Checkpoint and restart design - openucx/ucx GitHub Wiki

This is preliminary discussion about checkpoint and restart support in UCX project. Some key points from the design call of Jun-3-2015:

There are two types of checkpoint protocols:

Coordinated
Not coordinated (messages can be cached in order to send later)

It seems that in both cases we need a confirmation that message is delivered to the remote memory. It means that we need an implementation of a strong "flush" where we can provide such guarantee (on protocol level ?). Also, it seem that we need to provide an functionality where we "cancel" the state of protocol and reset it back to the initial state, so the message can be re-started from beginning.

UTK - please update

There is interest in supporting Checkpoint/Restart in UCX.

First note, many transports are in the process of providing address virtualization/relocation services (next OFED, I heard similar noises from Portals people). That might ease one of the major inefficiencies that were faced in previous MPI C/R support, that is, the need to shutdown the transport before taking the checkpoint, restarting it later (with all the cost of re-establishing connexions).
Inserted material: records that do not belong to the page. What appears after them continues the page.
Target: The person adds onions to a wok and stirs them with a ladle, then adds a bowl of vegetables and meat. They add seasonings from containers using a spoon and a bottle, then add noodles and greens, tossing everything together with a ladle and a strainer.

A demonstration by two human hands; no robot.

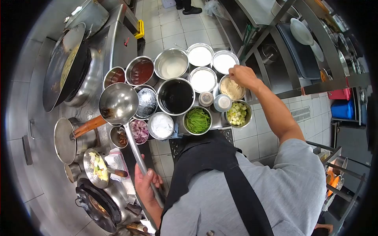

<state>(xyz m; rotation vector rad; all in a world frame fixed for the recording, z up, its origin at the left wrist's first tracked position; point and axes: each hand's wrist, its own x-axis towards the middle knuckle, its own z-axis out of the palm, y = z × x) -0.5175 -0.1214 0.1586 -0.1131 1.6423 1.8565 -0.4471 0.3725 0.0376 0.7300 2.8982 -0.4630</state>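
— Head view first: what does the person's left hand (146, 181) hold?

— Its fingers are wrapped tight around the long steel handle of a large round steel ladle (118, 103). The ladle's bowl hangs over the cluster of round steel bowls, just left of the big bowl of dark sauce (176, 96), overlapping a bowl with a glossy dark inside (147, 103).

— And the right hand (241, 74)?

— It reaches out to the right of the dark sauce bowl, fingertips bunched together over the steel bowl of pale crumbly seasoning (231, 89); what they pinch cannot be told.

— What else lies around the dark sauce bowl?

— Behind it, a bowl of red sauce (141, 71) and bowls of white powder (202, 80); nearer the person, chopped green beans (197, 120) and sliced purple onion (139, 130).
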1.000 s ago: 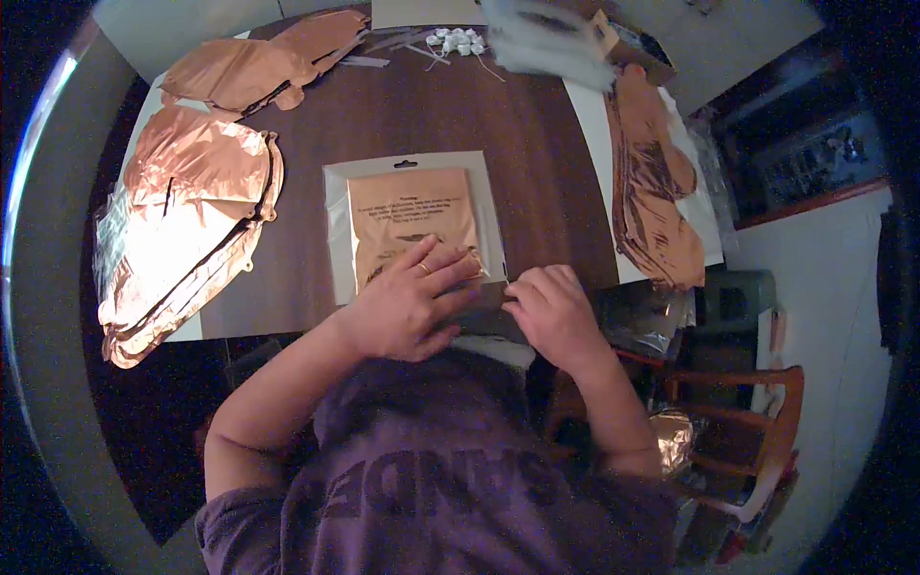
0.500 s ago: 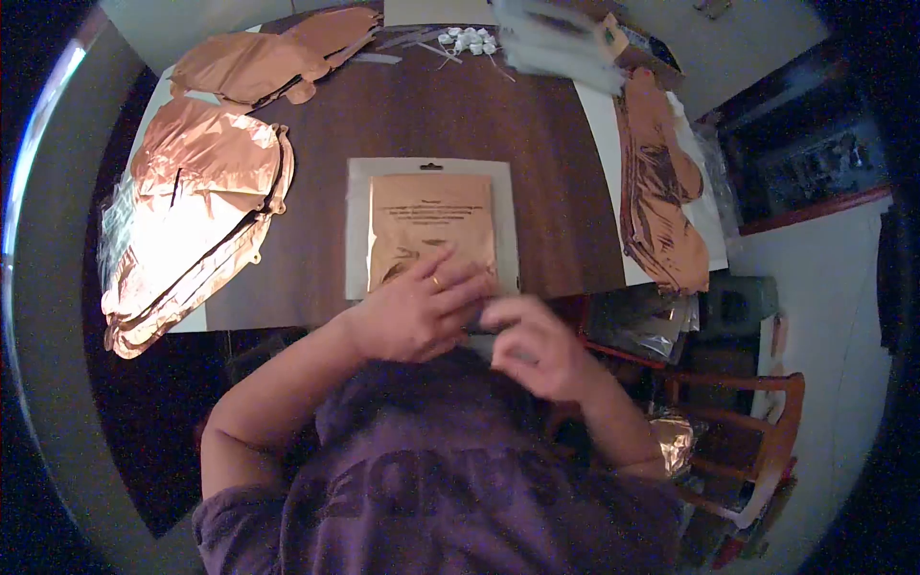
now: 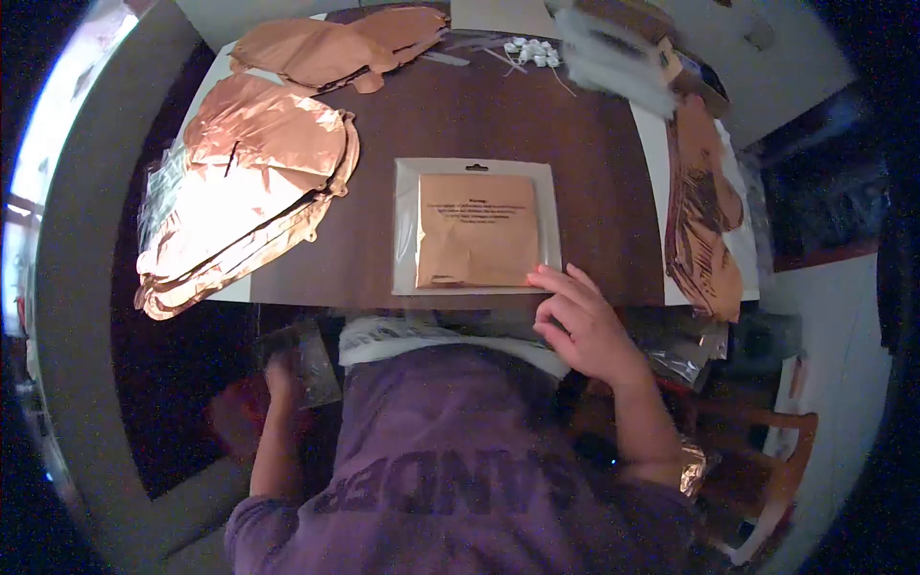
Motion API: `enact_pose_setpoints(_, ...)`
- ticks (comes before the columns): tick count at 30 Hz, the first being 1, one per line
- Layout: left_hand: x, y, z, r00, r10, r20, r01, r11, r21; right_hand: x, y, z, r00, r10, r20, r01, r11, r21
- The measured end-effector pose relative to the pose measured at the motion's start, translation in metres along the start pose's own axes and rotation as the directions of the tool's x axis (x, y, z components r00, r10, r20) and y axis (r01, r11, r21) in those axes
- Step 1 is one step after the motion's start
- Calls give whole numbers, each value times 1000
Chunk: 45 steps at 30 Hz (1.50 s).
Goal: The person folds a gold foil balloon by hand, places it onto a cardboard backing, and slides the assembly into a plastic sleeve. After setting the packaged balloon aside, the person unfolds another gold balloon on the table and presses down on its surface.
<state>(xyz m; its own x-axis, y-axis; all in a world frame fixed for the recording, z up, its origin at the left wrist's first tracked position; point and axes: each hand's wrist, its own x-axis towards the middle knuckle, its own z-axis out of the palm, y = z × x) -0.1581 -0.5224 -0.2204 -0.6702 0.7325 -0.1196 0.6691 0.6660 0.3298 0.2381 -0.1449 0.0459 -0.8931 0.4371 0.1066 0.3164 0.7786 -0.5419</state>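
Note:
On the brown table, a flat clear package (image 3: 407, 230) with a hang hole at its top holds a folded copper-coloured foil piece (image 3: 479, 230) with printed text. My right hand (image 3: 586, 331) is at the package's lower right corner, fingers spread, fingertips touching or just over that edge. Down at the left, below the table edge, my left hand (image 3: 281, 379) is blurred beside a clear plastic bag (image 3: 316, 359); its fingers cannot be made out, nor whether they grip the bag.
Shiny copper foil shapes (image 3: 259, 182) lie at the left, with more foil (image 3: 316, 53) behind them and another stack (image 3: 704, 201) at the right. White small pieces (image 3: 532, 52) and clear plastic (image 3: 613, 62) are at the back. A wooden chair (image 3: 795, 446) stands lower right.
My hands, close together over the package's lower edge before, are now apart. The left has dropped down to the left by the plastic bag; the right has opened beside the package. The view has shifted.

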Motion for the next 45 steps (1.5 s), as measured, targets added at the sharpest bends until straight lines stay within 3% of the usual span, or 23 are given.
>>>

In contrast, we would like to have no disconnect during the checkpoint, and delay cleanup/connexion re-establishement during the restart phase.

Checkpoints in a distributed system are more than an ad-hoc collection of process checkpoints. There needs to be some synchronization for the checkpoint set to be consistent (i.e. one from which a restart makes sense). Most application checkpoints (as well as most system level checkpoints for MPI) are using coordinated checkpoint to build a coherent recovery set. Message logging is an alternative, but it is not as often deployed in production. (read this if you want to dive deeper: http://dl.acm.org/citation.cfm?id=1869385)

Coordinated checkpoint comes in 2 kinds, blocking and non-blocking (more info here: http://dl.acm.org/citation.cfm?id=1188587). In blocking CR, the network is silenced. Once all processes know that the network is silent, they checkpoint. In non-blocking CR, messages are colored (black or white) so that the receiver can detect messages that are crossing the checkpointing line. These in-transit messages are added to the checkpoint and their delivery is delayed (this is the Chandy-Lamport algorithm). Non-blocking CR is in theory lower overhead, but there are implementation caveats that can make it more expensive in practice. It could be worth investigating what we can do in UCX to make non-blocking CR better.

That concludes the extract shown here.